Este año he encontrado el ambiente del festival algo más descafeinado. Quizá es el cambio de fechas, y por el frío el ambiente ya no está en las calles y el paseo al lado de la playa sino en dos o tres lugares cerrados, donde ya no caben tantos puestos frikis de venta de figuritas, guiones, libros o camisetas. Fuimos justo el día de la conferencia Star Wars (que no visitamos porque valía una pasta: todo olía a sangrado económico de los fans más incondicionales, si hasta oí que por un autógrafo del actor que interpretó al original Darth Vader, pedían 20 euros) y había una exposición gratuita (¡milagro!) de figuritas y posters la mar de curiosa.

Pero lo mejor es darse una vuelta por el hall del hotel Meliá, donde un enjambre de fotógrafos esperaban a que llegara Nacho Vidal a mostrar un nuevo gadget: el sapolla.
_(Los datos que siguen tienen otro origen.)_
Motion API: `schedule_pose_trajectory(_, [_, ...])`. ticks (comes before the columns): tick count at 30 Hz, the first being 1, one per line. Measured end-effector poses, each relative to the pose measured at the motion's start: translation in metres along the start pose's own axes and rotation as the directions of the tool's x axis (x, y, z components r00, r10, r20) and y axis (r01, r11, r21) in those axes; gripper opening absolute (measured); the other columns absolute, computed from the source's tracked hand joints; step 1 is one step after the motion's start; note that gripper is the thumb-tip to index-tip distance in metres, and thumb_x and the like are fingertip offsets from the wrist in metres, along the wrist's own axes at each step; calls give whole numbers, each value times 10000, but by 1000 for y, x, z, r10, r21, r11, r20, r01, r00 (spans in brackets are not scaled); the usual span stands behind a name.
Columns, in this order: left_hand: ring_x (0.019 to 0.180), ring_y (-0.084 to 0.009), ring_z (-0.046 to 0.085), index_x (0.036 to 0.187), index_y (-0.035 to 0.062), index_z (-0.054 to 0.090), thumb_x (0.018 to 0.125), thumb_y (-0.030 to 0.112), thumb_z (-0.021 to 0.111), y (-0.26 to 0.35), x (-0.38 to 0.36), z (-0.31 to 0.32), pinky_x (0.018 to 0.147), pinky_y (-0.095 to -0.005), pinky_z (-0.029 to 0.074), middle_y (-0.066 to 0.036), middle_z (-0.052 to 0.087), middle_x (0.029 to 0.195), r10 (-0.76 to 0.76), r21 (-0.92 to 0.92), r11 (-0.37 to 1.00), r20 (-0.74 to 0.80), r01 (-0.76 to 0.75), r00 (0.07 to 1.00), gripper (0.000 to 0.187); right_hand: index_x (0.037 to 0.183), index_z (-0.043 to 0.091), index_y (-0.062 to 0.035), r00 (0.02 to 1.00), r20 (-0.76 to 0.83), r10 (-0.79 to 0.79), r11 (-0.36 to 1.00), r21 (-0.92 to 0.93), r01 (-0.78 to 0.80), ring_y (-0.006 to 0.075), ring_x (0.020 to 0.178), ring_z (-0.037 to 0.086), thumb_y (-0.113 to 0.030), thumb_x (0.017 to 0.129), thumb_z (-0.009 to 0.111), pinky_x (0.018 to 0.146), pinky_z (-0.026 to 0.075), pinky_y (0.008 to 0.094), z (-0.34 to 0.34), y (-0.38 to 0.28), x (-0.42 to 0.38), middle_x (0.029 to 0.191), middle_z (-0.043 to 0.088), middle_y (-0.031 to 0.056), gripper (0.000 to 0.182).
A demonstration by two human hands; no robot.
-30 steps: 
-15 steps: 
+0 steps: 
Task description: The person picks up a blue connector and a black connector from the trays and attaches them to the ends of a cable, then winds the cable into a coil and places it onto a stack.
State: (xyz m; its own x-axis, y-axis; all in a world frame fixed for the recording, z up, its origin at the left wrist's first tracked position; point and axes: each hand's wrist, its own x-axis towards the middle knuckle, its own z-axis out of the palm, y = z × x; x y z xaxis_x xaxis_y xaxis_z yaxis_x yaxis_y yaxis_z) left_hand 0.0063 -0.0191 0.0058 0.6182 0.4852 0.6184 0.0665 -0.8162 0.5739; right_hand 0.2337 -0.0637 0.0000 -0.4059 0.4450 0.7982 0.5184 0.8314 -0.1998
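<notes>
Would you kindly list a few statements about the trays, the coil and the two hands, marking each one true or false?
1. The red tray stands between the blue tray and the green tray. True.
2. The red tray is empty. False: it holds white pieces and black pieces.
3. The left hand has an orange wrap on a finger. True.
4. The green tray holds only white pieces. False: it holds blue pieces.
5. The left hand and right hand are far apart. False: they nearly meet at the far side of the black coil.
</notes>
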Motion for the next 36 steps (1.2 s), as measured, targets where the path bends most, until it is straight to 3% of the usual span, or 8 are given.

Por ahí también andaban Guillermo del Toro, Aitana Sánchez-Gijón, Juanjo Puigcorbé, Darth Vader y un par de secuaces, e incluso Carlos Pumares.

Hoy terminaba el festival, pero ya el jueves por la noche dijeron los ganadores, de los cuales apruebo y aplaudo los de mejor actor y fotografía (para The Machinist, con Christian Bale) y si no había nada mejor que Steamboy para la mejor película de animación, estábamos muy mal.

Total, dos días cortos, pero intensos, a ver si para el año que viene conseguimos estar más tiempo y ver más pelis.